La ausencia de la voz de la ciudadanía en las discusiones fiscales ha provocado que lo que tengamos sea un sistema fiscal que privilegia los intereses particulares por sobre los intereses colectivos; en el que las personas más pobres pagan, proporcionalmente a sus ingresos, más impuestos que las personas ricas; en el que el pago de la deuda pública absorbe cada vez más recursos y las inversiones en salud, educación y medio ambiente se convierten en las variables para ajustar el presupuesto; y, en el que la corrupción se condena en los discursos y campañas electorales, pero es normalizada y blindada por funcionarios alérgicos a la probidad, ética, transparencia y rendición de cuentas.

Nuestro país se merece una política fiscal diferente, una que recaude con base en los principios de suficiencia, progresividad y justicia fiscal, que cuente con un gasto público que tenga un mayor impacto en la construcción de la igualdad, el crecimiento económico y la protección ambiental; que sea planificado, ejecutado y evaluado con base en el cumplimiento de metas de desarrollo. También que reivindique la deuda pública sea utilizada como instrumento de desarrollo. Una política fiscal que construya su legitimidad a partir de la garantía de probidad, transparencia y rendición de cuentas de los funcionarios e instituciones públicas. Pero transformar la política fiscal no es posible si no cuenta con mecanismos efectivos para que la ciudadanía tenga acceso a información fiscal y a espacios de discusión y toma de decisiones.

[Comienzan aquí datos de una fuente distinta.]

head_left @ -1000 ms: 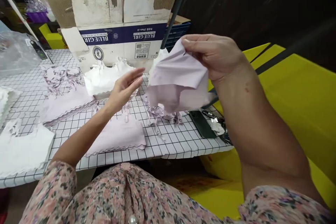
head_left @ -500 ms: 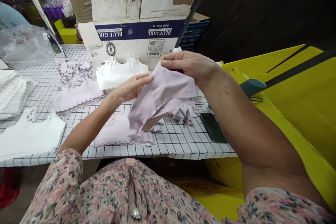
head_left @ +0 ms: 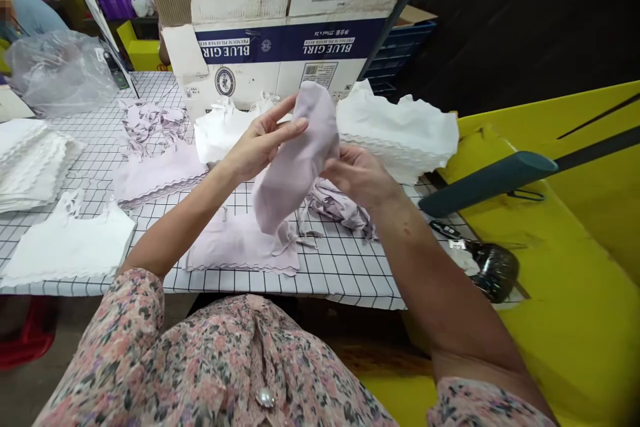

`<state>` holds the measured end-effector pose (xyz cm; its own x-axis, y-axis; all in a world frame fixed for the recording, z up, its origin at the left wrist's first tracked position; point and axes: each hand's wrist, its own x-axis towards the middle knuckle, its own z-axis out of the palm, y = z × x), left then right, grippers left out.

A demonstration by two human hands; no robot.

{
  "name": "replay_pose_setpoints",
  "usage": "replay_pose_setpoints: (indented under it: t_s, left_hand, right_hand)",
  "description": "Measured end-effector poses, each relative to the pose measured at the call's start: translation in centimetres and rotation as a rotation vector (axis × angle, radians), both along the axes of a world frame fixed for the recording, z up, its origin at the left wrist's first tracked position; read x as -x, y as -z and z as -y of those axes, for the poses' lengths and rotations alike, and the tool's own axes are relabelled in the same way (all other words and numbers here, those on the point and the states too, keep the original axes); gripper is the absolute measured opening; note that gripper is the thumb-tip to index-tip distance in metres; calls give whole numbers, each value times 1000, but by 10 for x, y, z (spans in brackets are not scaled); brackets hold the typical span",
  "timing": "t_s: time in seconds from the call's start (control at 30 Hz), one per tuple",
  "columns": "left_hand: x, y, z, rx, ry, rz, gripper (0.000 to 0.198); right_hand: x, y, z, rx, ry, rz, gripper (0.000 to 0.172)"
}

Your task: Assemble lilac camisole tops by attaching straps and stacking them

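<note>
I hold a pale lilac garment (head_left: 295, 160) up over the checked table (head_left: 345, 267). My left hand (head_left: 257, 143) pinches its upper edge, thumb and fingers closed on the cloth. My right hand (head_left: 357, 177) grips the same garment lower down from the right side, fingers curled into the fabric. Under them a flat lilac top with a scalloped hem (head_left: 235, 247) lies on the table, and a crumpled lilac piece with straps (head_left: 340, 203) sits just right of it.
Stacks of white tops (head_left: 400, 130), (head_left: 30, 160), (head_left: 70, 243) and a lilac stack (head_left: 155, 170) lie around. A cardboard box (head_left: 280, 47) stands behind. A yellow bin (head_left: 575, 227) with a dark teal handle (head_left: 487, 180) is at right. A clear plastic bag (head_left: 60, 70) is far left.
My left hand has taken hold of the lilac garment's top edge. My right hand has dropped from the top edge to a lower grip, and the garment now hangs more upright.
</note>
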<state>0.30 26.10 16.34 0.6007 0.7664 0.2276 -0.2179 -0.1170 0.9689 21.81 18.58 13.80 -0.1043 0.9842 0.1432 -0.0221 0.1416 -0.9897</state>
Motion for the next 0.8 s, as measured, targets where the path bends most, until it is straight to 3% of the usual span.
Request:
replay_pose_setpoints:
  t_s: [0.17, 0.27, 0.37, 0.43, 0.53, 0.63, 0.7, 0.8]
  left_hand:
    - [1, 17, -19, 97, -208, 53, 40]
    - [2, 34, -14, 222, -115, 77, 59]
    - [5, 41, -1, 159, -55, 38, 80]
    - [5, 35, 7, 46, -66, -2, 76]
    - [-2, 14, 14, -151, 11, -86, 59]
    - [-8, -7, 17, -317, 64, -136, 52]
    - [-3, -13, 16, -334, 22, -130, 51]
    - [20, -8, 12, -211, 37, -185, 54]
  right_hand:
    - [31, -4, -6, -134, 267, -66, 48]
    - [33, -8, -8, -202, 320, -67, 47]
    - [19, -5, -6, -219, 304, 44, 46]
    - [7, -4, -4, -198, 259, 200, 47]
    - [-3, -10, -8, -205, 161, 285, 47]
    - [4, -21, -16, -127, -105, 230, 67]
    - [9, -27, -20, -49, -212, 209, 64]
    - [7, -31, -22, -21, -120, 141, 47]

Esa necesidad de transformación fiscal se vuelve aún más relevante en un contexto en el que los problemas fiscales se siguen profundizando y en el que cada día se encienden nuevas alertas. Más temprano que tarde el gobierno se verá forzado a tomar decisiones de carácter fiscal, decisiones en las que ojalá primen los intereses colectivos, se realicen de manera transparente y a partir de espacios que permitan la participación de la sociedad salvadoreña. A lo mejor este contexto de crisis en las finanzas pública sea un momento de oportunidad para un cambio radical de los principios que rigen la política fiscal y esta se convierta en el reflejo de un contrato entre todos los sectores sociales, un contrato que colectivamente defina el tipo de sociedad en el que queremos vivir, los recursos que necesitamos para su construcción y, principalmente, para definir cómo se obtendrán dichos recursos.